_DATA SECTION_:

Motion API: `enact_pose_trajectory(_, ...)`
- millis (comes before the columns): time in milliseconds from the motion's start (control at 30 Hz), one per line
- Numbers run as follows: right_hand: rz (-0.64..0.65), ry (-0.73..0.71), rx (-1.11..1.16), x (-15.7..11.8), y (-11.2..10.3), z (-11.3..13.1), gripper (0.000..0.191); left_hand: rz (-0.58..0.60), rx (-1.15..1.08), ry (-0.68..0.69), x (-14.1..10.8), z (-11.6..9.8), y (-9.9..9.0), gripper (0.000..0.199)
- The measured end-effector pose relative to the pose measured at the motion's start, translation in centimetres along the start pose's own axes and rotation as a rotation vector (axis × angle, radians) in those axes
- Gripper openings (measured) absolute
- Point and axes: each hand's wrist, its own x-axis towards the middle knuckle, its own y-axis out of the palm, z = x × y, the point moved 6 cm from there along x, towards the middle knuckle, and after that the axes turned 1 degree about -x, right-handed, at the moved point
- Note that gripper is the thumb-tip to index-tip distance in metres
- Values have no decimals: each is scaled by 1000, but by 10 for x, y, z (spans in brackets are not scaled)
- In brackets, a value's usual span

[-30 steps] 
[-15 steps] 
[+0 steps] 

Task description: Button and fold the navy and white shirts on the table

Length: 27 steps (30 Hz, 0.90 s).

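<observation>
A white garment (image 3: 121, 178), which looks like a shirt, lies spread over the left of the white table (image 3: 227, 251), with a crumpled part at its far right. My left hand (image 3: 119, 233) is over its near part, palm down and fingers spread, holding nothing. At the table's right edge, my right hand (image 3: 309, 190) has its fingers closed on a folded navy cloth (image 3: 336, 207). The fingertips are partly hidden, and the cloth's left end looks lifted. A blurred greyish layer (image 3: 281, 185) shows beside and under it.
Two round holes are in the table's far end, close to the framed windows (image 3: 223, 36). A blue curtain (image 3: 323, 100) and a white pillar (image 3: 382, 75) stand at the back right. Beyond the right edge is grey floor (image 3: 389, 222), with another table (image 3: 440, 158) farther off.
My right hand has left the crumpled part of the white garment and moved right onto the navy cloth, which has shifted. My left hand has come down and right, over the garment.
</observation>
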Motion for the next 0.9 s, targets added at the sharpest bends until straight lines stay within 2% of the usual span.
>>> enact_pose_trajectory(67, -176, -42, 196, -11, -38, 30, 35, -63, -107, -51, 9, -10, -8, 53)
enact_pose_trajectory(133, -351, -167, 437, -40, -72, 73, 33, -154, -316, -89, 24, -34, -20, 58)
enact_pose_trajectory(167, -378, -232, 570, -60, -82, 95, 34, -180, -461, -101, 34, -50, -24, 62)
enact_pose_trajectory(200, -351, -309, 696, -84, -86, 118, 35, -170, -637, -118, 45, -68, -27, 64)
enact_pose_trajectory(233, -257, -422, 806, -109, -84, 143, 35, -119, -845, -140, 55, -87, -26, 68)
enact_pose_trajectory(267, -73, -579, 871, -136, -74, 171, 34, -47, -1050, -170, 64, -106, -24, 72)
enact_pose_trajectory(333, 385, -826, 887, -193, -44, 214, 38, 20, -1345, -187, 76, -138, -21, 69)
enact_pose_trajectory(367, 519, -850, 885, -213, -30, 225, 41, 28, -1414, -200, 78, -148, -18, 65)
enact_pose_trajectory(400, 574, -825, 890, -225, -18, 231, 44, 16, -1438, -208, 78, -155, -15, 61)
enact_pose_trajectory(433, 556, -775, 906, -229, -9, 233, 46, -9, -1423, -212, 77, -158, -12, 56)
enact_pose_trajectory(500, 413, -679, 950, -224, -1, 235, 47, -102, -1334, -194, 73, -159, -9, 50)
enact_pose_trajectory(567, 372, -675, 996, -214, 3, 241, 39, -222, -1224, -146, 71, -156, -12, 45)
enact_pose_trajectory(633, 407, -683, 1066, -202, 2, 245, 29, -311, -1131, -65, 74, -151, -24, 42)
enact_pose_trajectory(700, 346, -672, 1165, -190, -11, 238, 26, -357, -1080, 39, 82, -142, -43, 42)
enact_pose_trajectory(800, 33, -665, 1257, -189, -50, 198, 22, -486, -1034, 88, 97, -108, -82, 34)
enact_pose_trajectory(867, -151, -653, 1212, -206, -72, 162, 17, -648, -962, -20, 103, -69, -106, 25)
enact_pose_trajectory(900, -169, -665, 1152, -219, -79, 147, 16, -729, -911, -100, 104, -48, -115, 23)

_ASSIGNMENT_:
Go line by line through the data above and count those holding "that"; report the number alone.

_THE ANSWER_:
2